A penúltima sessão de 2025 na Assembleia Legislativa do Amazonas (Aleam), realizada nesta quarta-feira (10), foi marcada por críticas do presidente da Casa, deputado Roberto Cidade (União Brasil), sobre a postura de colegas que deixaram o plenário em meio à análise de projetos importantes, entre eles, a Lei Orçamentária Anual (LOA) de 2026.
Visivelmente contrariado, Cidade afirmou que parte dos parlamentares demonstrava mais interesse em acompanhar o jogo do Flamengo, que acontecia no mesmo horário, do que em cumprir a função legislativa.
“Pelo que estou vendo, têm deputados mais preocupados com o jogo do Flamengo do que em votar o orçamento do Estado”, declarou o presidente, ao perceber a movimentação de colegas deixando o plenário.
Mais cedo, alguns deputados chegaram a sugerir o adiamento da votação para quinta-feira (11), justamente por causa da partida válida pela Copa Intercontinental. A proposta, porém, não avançou, e a votação seguiu conforme previsto.
Cidade também alertou sobre possíveis penalidades previstas no Regimento Interno para parlamentares que se ausentam durante votações.
“Temos apenas 13 deputados em plenário. O nosso regimento é claro: o deputado que sair durante votação pode ser penalizado. Precisamos lembrar da responsabilidade constitucional que o povo nos confiou”, afirmou.

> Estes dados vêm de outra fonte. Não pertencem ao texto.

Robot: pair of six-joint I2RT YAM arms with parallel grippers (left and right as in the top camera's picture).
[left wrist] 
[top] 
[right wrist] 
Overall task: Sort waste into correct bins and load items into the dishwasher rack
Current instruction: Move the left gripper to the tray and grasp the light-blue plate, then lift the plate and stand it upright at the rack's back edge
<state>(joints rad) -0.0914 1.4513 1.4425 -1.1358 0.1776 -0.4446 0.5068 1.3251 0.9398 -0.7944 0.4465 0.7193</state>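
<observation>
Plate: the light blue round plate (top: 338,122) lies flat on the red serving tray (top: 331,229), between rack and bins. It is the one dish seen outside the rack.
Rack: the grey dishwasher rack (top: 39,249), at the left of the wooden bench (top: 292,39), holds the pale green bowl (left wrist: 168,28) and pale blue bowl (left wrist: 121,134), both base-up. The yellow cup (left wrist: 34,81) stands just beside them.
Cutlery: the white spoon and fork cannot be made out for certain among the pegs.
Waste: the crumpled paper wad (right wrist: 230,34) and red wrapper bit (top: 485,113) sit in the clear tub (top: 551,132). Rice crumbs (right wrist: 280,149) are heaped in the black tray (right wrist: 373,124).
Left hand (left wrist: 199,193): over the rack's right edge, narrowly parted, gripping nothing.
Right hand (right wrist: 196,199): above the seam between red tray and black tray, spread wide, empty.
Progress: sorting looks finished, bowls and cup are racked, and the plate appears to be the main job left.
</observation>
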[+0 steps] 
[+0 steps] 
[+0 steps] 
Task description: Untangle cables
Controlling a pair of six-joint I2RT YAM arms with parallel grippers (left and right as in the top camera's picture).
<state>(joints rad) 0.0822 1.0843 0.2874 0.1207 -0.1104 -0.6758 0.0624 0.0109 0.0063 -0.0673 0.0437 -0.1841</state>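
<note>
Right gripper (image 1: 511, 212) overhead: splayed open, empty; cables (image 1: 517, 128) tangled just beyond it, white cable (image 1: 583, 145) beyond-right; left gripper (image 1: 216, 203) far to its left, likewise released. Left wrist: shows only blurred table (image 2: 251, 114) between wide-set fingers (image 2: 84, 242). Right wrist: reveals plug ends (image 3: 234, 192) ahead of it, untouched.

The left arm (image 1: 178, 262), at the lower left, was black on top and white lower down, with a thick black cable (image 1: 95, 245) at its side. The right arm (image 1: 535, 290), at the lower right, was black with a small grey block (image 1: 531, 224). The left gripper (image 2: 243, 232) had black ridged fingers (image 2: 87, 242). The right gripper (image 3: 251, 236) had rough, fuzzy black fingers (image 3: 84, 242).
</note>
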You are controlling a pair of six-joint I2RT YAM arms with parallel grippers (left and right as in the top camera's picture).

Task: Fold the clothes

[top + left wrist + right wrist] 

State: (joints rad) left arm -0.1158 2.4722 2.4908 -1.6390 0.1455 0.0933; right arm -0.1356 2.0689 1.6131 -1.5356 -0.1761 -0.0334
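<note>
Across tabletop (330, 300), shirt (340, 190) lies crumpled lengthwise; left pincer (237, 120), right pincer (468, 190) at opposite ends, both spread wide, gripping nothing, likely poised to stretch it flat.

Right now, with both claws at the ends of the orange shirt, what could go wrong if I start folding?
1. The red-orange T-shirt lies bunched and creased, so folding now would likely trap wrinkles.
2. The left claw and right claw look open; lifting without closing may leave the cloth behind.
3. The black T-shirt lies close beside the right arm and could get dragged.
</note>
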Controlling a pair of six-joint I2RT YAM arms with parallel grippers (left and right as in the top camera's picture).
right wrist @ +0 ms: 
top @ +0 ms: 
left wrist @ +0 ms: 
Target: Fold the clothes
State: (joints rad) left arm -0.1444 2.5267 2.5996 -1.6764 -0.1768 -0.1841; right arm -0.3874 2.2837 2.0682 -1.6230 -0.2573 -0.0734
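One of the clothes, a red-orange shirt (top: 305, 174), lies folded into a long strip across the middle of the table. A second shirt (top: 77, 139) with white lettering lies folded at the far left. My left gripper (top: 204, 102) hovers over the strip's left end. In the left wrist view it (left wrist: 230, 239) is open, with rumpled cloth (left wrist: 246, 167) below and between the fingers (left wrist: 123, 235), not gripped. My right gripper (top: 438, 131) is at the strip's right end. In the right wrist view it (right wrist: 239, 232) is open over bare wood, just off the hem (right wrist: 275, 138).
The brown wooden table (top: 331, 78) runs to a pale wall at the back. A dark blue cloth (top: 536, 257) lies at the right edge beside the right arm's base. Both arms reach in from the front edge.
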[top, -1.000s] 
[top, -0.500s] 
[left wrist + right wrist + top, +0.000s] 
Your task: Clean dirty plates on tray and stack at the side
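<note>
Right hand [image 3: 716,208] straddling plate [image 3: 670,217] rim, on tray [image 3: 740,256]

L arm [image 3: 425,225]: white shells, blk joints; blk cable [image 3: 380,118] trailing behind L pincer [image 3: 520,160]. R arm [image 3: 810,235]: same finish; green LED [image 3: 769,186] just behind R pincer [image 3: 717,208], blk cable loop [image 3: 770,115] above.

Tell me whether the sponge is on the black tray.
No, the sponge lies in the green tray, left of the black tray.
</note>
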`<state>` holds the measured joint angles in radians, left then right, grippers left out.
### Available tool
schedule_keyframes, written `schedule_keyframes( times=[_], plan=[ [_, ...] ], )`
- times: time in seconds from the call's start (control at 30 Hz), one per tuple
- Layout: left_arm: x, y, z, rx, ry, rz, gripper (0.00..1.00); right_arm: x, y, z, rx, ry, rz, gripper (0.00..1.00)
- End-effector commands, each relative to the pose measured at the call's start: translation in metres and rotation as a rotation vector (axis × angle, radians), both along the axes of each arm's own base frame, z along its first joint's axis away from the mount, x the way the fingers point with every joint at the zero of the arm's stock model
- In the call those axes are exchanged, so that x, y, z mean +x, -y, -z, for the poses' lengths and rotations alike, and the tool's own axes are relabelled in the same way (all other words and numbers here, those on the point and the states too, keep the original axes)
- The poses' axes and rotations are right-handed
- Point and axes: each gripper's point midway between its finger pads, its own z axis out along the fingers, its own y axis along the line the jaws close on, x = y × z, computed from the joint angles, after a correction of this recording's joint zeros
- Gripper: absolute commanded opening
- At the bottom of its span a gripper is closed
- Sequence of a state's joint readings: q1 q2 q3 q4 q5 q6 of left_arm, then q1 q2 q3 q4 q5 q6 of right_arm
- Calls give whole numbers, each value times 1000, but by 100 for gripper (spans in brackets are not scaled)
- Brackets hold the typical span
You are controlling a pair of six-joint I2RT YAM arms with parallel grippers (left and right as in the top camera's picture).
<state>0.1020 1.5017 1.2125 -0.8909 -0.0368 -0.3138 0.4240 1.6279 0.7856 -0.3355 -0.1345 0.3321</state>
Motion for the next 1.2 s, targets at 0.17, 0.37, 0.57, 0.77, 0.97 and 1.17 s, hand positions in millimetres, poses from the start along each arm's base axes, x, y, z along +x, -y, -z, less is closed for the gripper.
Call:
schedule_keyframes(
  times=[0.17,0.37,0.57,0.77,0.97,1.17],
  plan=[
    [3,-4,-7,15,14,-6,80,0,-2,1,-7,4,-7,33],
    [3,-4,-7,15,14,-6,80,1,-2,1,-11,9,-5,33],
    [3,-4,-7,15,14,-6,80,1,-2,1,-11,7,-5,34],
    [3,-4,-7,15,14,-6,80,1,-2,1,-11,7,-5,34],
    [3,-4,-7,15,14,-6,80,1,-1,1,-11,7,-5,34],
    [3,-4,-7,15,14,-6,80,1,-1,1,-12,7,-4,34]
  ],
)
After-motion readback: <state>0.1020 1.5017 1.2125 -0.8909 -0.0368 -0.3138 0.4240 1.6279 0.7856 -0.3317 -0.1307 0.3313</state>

Assembleia aprova orçamento de R$ 38,05 bilhões para 2026
Apesar das tensões na sessão, a Aleam aprovou o orçamento estadual para 2026, estimado em R$ 38,05 bilhões. Do total, R$ 8,2 bilhões correspondem a repasses constitucionais obrigatórios.
A Secretaria de Educação e Desporto, juntamente com o Cetam, terá o maior volume de recursos: R$ 5,28 bilhões. Já o pagamento da dívida pública está previsto em R$ 2,5 bilhões para o próximo ano.
Relatora da LOA, a deputada Alessandra Campelo (Podemos) informou que o projeto recebeu 646 emendas apresentadas pelos parlamentares. Deste total, cerca de R$ 300 milhões em emendas impositivas foram direcionados especificamente à área da saúde. Segundo ela, 50 emendas foram rejeitadas por não cumprirem critérios legais, técnicos ou financeiros.